What if they say “NO”??

It is important to admit that your boss might have to say no.  This is not the end of the world.   You might want to try to get 1 or 2 of the non-financial objectives that you had.   If this is a flat, “NO” and you are human, you WILL feel a flush of anger.  It is important to ignore this flush of anger, and best to reply in an ambiguous manner, like “I understand your position.”   Then, you have to determine if they are close enough to what you should be earning to stay with that employer, or look elsewhere. 

However, life is what happens while we are making other plans, so sometimes you have to say “Yes” to the offer expressed.   If this happens, you can accept the offer and ask the employer if you can revisit this in 6-12 months when you’ve proven your worth to the company.

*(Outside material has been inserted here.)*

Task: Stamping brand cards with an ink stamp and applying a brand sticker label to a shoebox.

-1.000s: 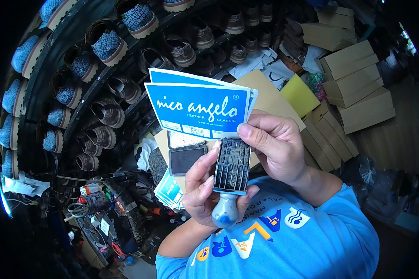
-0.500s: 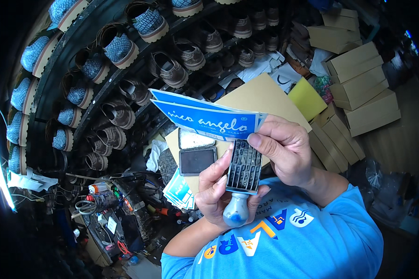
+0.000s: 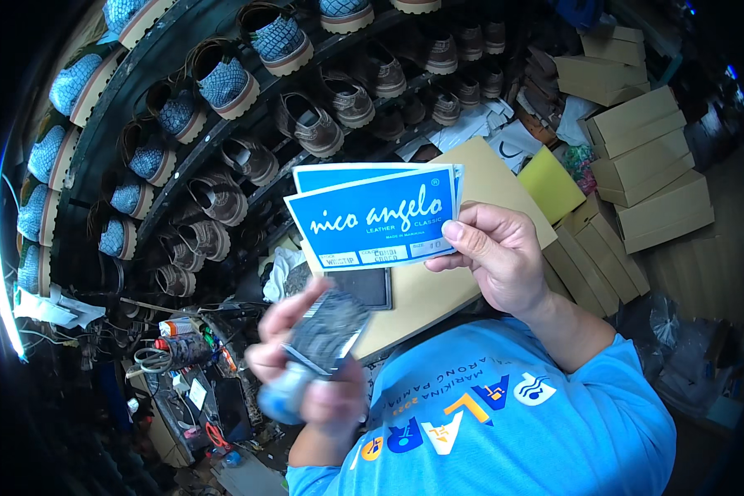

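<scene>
Head view, and it's the cards (image 3: 372,223) out front: blue, white-lettered, at least two, one behind another, held up over the tan board (image 3: 442,302). The right hand (image 3: 500,256) pinches them by their right end, thumb across the front. Down to the left comes the stamp (image 3: 329,332), clamped in the left hand (image 3: 336,401), its dark face tilted up, hand and stamp both blurred. The hands are apart, the stamp just below the cards. Behind it sits a dark pad (image 3: 379,291) on the board, partly covered. Beneath it all, a blue shirt (image 3: 512,413). Past the board: a yellow sheet (image 3: 550,184), then stacked boxes (image 3: 665,211). And up top, rows of brown shoes (image 3: 310,128) and blue shoes (image 3: 223,83)!
</scene>
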Tool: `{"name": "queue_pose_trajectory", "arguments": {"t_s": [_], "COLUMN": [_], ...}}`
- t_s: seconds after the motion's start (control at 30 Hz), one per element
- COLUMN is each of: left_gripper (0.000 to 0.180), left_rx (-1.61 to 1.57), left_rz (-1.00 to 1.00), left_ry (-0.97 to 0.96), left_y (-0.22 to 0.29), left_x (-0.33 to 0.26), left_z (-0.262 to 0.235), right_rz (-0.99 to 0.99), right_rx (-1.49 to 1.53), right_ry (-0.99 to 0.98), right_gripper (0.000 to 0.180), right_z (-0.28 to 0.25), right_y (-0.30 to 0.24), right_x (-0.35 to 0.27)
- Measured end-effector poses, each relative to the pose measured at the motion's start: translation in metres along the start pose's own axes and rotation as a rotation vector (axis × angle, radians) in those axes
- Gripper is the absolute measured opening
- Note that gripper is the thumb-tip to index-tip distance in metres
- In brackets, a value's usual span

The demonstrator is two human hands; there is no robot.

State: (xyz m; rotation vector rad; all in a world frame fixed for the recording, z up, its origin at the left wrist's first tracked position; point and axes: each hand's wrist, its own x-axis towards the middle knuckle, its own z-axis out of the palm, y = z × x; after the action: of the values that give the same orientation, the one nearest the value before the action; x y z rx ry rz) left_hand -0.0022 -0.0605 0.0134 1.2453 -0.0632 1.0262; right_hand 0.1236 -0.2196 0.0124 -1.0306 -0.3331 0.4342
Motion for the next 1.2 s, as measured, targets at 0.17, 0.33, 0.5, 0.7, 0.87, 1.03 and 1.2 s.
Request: {"name": "queue_pose_trajectory", "arguments": {"t_s": [0.17, 0.33, 0.5, 0.7, 0.87, 1.03, 1.2], "left_gripper": [0.039, 0.020, 0.010, 0.020, 0.034, 0.026, 0.017], "left_rx": [0.073, 0.232, 0.384, 0.018, -0.207, -0.027, 0.482], "left_rz": [-0.258, -0.531, -0.550, -0.664, -0.718, -0.760, -0.819], "left_ry": [-0.059, 0.083, 0.287, 0.429, 0.204, 0.218, 0.527], "left_y": [0.021, 0.014, 0.029, 0.036, 0.043, 0.039, 0.004], "left_x": [0.043, 0.022, 0.006, -0.028, -0.016, -0.015, -0.033], "left_z": [-0.066, -0.081, -0.116, -0.154, -0.122, -0.119, -0.182], "right_rz": [0.263, 0.369, 0.251, 0.205, 0.343, 0.255, 0.123], "right_rx": [0.117, 0.099, -0.120, -0.324, 0.052, -0.182, -0.394], "right_ry": [-0.103, -0.221, -0.198, -0.259, -0.411, -0.324, -0.059], "right_gripper": [0.017, 0.014, 0.016, 0.024, 0.035, 0.027, 0.042], "right_z": [0.007, 0.026, 0.025, 0.026, 0.052, 0.043, 0.004], "right_y": [0.002, 0.017, 0.035, 0.041, 0.042, 0.038, 0.023], "right_x": [0.001, 0.000, 0.005, 0.009, 0.008, 0.011, 0.017]}}
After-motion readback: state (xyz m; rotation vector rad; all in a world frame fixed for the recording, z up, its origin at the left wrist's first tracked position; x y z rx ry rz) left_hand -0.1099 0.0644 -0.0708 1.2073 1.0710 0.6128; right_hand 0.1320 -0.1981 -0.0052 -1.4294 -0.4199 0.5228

What if they do ask for Salary History?

This is a tough one, because you want to give your future employer all of the information that they might need, but at the same time, you DON’T want to negotiate against yourself.  In fact, some states have passed laws prohibiting potential employers from asking this question.  If they push the issue, it seems best to offer them a range.  This range should be based upon your research into the market, and your needs.

Can I just phone it in? 

Some people are so threatened by this negotiation process that they would prefer to do it via e-mail.  Most HR experts seem to suggest that this is a really bad idea, and suggest that in-person negotiations are best, but if not feasible, phone interviews are second-best.   The on-going theme seems to be that you are trying to remind the HR professional that you are a human being.   If you are right in front of them, it’s self-evident.   If you are on the phone, they can hear the nuances in your voice that remind them of your human needs, and they might be more positively disposed to accommodate your requirements.






 Editor’s Note: The information in this blog should not be construed as tax advice.   Each individual has attributes that could change the recommendations in a material manner.  For this reason, please enjoy this blog, but before taking action, consult a CPA or tax professional to discuss the details of your situation.